What you should do ▸ Your job is to return every line of the listing holding the string "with".

□ □ □ □

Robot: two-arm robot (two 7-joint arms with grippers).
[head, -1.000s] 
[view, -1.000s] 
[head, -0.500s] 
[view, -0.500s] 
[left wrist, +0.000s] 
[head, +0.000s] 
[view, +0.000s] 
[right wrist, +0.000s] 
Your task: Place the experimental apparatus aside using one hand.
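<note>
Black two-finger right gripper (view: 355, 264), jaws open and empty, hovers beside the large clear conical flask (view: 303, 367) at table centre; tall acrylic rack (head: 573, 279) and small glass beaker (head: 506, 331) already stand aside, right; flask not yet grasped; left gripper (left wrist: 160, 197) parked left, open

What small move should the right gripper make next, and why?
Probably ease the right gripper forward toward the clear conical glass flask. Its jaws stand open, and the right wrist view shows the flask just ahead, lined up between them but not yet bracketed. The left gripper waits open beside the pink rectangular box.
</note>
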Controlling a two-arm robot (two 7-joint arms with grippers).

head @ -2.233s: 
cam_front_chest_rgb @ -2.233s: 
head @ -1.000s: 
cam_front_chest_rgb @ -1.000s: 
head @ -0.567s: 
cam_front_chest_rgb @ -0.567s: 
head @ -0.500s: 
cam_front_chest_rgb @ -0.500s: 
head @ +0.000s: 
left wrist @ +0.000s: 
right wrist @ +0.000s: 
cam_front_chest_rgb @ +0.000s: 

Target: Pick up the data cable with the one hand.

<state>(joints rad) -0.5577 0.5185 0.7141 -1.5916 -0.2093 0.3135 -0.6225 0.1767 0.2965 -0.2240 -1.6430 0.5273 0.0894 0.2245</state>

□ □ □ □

Answer ▸
Robot: two-arm robot (two 7-joint arms with grippers).
Controlling a two-arm robot (two 7-joint arms with grippers).
Target: Pick up the data cable with the one hand.

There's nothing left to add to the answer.